**Task objective:** Restate the last part of the records below word for word, beginning at the line with "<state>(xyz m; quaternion" and ending at the final line.

(Dataset excerpts)

....................

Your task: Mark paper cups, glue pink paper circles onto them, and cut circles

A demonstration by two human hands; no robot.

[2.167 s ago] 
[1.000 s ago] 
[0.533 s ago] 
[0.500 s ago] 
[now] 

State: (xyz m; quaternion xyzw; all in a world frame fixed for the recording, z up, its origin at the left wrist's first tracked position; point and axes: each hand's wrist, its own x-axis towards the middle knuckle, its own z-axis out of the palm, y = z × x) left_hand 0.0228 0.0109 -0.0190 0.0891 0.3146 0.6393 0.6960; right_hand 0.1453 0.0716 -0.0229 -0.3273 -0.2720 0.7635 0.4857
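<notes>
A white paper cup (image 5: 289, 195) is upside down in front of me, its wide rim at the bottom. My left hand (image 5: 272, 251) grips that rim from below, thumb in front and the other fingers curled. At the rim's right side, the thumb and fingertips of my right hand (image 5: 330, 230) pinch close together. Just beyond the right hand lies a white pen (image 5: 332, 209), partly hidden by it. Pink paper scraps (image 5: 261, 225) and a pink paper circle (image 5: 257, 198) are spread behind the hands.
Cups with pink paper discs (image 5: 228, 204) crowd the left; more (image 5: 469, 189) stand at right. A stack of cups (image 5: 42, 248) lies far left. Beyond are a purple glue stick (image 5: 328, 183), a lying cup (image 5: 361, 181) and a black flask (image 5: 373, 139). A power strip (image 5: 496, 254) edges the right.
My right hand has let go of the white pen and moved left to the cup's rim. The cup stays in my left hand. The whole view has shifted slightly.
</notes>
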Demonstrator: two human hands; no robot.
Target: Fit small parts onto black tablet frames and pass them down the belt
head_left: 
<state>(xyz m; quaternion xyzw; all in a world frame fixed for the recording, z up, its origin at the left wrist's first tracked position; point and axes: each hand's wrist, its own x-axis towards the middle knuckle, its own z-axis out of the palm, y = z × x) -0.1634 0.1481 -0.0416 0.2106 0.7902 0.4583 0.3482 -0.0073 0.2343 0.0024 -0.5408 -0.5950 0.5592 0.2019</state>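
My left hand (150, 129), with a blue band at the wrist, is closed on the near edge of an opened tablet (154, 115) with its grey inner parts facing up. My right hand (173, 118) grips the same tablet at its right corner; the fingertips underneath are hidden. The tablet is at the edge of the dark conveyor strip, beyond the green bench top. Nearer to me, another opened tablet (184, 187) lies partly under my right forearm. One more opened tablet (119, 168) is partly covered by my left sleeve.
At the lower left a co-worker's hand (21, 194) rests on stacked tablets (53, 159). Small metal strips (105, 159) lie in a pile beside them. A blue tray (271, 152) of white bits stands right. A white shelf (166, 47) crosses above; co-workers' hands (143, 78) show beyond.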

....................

**Output for this exercise:**
<state>(xyz m; quaternion xyzw; all in a world frame fixed for the recording, z up, its origin at the left wrist's first tracked position; point and axes: each hand's wrist, its own x-axis towards the middle knuckle, its own z-axis out of the palm, y = z × x) -0.1634 0.1481 -0.0416 0.2106 0.7902 0.4583 0.3482 -0.0073 0.2343 0.0024 -0.5408 -0.5950 0.5592 0.2019</state>
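My left hand (150, 129), with a blue band at the wrist, is closed on the near edge of an opened tablet (154, 115) with its grey inner parts facing up. My right hand (173, 118) grips the same tablet at its right corner; the fingertips underneath are hidden. The tablet is at the edge of the dark conveyor strip, beyond the green bench top. Nearer to me, another opened tablet (184, 187) lies partly under my right forearm. One more opened tablet (119, 168) is partly covered by my left sleeve.
At the lower left a co-worker's hand (21, 194) rests on stacked tablets (53, 159). Small metal strips (105, 159) lie in a pile beside them. A blue tray (271, 152) of white bits stands right. A white shelf (166, 47) crosses above; co-workers' hands (143, 78) show beyond.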

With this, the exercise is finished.